*EXERCISE REQUIREMENTS*.
Copy every line from the records below that carries the word "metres".

Items from a data source
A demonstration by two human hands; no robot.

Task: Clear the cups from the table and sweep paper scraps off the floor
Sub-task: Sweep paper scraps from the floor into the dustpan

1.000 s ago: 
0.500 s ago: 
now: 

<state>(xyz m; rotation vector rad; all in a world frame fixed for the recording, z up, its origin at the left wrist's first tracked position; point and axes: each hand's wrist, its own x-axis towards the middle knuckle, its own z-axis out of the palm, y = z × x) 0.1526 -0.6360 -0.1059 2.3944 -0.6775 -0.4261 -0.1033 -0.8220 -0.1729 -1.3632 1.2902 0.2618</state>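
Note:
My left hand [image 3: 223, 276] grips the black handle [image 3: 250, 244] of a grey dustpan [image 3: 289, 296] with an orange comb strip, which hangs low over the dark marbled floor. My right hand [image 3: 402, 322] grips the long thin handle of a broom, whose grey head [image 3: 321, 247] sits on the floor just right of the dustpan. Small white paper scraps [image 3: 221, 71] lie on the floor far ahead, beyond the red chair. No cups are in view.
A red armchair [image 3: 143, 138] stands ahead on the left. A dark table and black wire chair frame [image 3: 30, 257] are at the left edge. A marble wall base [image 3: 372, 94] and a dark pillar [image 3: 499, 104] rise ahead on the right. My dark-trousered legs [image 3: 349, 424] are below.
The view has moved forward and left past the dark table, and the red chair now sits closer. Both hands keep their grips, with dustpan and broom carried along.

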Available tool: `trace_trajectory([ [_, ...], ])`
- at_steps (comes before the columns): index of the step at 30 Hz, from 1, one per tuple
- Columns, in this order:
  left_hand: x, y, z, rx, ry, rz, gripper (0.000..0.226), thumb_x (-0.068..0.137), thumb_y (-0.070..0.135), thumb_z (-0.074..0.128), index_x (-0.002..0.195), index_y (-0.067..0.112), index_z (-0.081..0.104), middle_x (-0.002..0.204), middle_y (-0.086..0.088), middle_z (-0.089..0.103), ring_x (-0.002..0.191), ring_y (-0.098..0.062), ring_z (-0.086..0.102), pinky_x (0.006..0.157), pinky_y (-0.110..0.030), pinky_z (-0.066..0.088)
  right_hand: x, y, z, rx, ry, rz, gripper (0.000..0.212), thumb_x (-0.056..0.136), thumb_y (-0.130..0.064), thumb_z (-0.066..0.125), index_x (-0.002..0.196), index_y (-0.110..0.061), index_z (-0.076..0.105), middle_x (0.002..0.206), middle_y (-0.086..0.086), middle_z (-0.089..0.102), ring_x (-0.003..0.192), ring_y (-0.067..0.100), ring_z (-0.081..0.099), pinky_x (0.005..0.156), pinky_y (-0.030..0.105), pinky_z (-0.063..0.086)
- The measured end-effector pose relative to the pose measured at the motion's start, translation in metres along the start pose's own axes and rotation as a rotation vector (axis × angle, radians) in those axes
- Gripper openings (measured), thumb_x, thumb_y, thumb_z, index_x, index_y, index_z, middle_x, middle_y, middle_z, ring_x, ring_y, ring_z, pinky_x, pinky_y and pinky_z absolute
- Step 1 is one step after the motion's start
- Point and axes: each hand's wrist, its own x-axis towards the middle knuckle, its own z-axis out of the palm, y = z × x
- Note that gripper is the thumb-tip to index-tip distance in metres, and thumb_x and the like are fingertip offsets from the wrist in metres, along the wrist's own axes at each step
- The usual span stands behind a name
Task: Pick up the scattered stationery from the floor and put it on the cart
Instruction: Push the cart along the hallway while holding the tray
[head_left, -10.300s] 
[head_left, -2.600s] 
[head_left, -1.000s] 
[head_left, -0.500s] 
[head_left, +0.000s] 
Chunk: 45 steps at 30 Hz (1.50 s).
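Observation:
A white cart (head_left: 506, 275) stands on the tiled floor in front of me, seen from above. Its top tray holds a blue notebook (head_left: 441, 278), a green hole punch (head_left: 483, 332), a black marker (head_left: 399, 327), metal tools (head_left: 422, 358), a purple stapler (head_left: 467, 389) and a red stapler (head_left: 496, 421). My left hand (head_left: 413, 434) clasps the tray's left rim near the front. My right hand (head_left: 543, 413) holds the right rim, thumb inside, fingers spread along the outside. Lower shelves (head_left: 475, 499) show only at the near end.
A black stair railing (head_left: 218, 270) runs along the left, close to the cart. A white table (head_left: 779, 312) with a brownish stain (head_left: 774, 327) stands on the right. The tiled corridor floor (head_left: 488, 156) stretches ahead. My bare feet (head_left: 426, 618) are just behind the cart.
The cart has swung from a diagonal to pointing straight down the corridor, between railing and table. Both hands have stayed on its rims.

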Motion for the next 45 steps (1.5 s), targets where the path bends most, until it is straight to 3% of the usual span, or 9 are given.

*TASK SOLUTION*.
- The measured end-effector pose relative to the pose measured at the motion's start, translation in metres along the start pose's own axes and rotation as a rotation vector (axis × angle, radians) in those axes
- Note that gripper is the thumb-tip to index-tip distance in metres, and thumb_x and the like are fingertip offsets from the wrist in metres, along the wrist's own axes at each step

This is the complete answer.